◆ Problem details ◆
The listing below should be printed in full and exactly, apart from its images.

◆ Data below ◆
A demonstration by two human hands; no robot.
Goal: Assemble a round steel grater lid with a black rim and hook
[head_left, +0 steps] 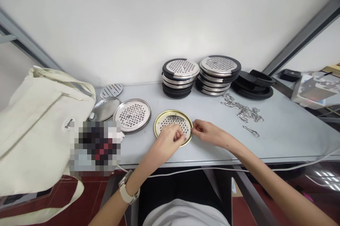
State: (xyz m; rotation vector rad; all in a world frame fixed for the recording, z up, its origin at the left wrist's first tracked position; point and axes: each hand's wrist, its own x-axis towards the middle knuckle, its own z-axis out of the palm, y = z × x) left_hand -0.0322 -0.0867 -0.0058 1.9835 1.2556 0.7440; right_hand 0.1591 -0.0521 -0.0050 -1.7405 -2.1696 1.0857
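Grater disc [183,123] with golden rim [156,123] lies on the grey table [217,153], near its front edge. Left hand [170,139] is above the disc with fingers curled; I cannot tell if they grip something. Right hand [205,132] holds the right edge of the rim between narrow thumb and fingertips. Behind stand two stacks of discs [180,69], and metal clips [245,112] lie to the right

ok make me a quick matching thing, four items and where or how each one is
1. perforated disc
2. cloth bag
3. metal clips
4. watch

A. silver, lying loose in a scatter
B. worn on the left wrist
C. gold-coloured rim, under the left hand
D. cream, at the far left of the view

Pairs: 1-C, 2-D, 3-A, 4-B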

◆ Solution for this problem ◆
A demonstration by two human hands; no robot.
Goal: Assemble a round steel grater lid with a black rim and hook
[head_left, +0 steps] 
State: (xyz m; rotation vector rad; all in a world frame fixed for the recording, z up, its origin at the left wrist's first tracked position; point and axes: each hand's wrist, its own x-axis towards the middle knuckle, its own z-axis out of the palm, y = z × x) left_hand -0.0322 -0.0867 -0.0058 1.9835 1.2556 0.7440; right_hand 0.1591 -0.0521 -0.0050 -1.7405 -2.1696 1.0857
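Grater disc [183,123] with golden rim [156,123] lies on the grey table [217,153], near its front edge. Left hand [170,139] is above the disc with fingers curled; I cannot tell if they grip something. Right hand [205,132] holds the right edge of the rim between narrow thumb and fingertips. Behind stand two stacks of discs [180,69], and metal clips [245,112] lie to the right

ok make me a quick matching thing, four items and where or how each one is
1. perforated disc
2. cloth bag
3. metal clips
4. watch

A. silver, lying loose in a scatter
B. worn on the left wrist
C. gold-coloured rim, under the left hand
D. cream, at the far left of the view

Pairs: 1-C, 2-D, 3-A, 4-B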

The output is complete as shown.